The legislation calls for the government to have real-time information sharing capabilities, and encourages the government to leverage existing entities, such as sector-specific information sharing and analysis centers. It also requires the relevant agencies to facilitate the creation of cybersecurity best practices, on a periodic basis, “with attention to accessibility and implementation challenges faced by small business concerns.”

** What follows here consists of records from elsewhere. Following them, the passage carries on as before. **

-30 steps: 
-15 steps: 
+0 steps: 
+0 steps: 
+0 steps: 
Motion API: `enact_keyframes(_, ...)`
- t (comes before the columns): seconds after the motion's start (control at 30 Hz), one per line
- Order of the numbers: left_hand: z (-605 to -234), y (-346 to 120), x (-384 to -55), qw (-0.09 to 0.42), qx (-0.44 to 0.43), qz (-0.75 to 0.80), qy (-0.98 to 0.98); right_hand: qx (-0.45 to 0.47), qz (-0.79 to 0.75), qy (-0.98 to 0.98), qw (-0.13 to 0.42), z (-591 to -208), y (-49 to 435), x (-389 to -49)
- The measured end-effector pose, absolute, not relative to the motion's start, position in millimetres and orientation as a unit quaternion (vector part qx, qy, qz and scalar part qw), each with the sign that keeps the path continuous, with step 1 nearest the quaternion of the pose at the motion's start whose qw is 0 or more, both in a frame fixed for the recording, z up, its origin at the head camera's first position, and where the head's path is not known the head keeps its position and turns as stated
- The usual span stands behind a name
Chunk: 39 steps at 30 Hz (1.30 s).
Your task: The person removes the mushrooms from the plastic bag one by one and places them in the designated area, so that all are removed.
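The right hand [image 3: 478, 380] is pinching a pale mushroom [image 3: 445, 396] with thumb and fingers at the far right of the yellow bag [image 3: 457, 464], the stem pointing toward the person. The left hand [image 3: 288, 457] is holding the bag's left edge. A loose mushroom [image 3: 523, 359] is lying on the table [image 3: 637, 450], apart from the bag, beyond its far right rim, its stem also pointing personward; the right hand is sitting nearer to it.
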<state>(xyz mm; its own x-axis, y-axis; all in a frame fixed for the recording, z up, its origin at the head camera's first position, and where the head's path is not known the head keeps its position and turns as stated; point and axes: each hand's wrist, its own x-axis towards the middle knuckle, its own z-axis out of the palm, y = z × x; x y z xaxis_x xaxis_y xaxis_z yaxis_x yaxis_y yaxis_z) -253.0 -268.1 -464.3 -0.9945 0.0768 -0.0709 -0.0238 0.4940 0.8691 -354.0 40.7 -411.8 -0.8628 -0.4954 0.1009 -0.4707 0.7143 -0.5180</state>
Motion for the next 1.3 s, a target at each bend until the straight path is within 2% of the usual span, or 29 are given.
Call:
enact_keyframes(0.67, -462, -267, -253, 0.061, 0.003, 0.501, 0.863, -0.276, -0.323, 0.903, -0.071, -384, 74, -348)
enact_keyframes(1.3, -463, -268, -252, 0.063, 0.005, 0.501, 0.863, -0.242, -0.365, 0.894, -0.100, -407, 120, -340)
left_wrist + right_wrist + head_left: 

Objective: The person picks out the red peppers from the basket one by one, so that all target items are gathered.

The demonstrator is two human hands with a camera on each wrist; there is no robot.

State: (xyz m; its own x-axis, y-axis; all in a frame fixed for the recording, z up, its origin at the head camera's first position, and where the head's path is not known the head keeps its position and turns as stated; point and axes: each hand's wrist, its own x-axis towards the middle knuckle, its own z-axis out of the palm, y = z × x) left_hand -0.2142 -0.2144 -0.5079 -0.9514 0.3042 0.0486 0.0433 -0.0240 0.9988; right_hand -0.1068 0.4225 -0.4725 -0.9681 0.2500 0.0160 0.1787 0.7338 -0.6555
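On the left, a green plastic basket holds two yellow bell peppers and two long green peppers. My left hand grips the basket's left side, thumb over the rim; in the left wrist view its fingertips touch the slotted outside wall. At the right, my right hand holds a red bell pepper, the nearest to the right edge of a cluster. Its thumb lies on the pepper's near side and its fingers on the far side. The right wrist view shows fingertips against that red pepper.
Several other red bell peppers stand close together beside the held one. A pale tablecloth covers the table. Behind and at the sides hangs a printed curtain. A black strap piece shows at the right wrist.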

The law also includes several measures intended to protect privacy and civil liberties. For example, the Attorney General and the Secretary of Homeland Security are required to create guidelines that “limit the receipt, retention, use, and dissemination of cyber threat indicators that contain personal information of specific individuals or information that identifies specific individuals.” CISA also requires both private entities and the federal government to take certain steps to remove information from any shared cyber threat indicator that the entity “knows at the time of sharing” to be personal information of a specific individual that is not “directly related to a cybersecurity threat.” Furthermore, these guidelines must “include procedures for notifying, in a timely manner, any United States person whose personal information” has been shared in violation of CISA. The law also requires reports examining, among other things, the “sufficiency” of privacy guidelines required by the legislation, and the “actions taken by the Federal Government to remove personal information from cyber threat indicators or defensive measures.”
The larger Cybersecurity Act of 2015, of which CISA is the first title, includes a range of other cybersecurity provisions. The second and third titles, respectively, are intended to enhance the federal government’s cybersecurity capabilities and posture, and to provide for an assessment of the federal cybersecurity workforce. The fourth title’s various requirements include the creation of: a new cybersecurity task force in the healthcare industry; an annual report on international cyber criminals; a study of the cybersecurity of mobile devices used by the federal government; recommendations on “security and resilience measures” for networks that support state emergency responders; and Inspector General reports on the cybersecurity of agencies that maintain national security systems or computers systems that “provide access to personally identifiable information.” The Cybersecurity Act of 2015 also amends the criminal provision governing the fraudulent sale of access devices (e.g., credit card numbers) so that it applies to those “issued, owned, managed, or controlled by a financial institution, account issuer, credit card system member, or other entity organized” in the United States, irrespective whether the offender “stores, secrets, or holds” articles used to commit the offense or proceeds from the offense within the United States.
President Obama previously has taken executive action to expand cybersecurity information sharing and has pressed for information sharing legislation. For example, in a previous Statement of Administration Policy regarding the Senate version of CISA that passed in October of this year, the administration reiterated that “[a]n important building block for improving the Nation’s cybersecurity is ensuring that private entities can collaborate to share timely cyber threat information with each other and the Federal Government.” With the omnibus appropriations bill signed into law, the Administration’s focus now will turn to implementing CISA and encouraging effective information sharing within the private sector, and between the private sector and the government.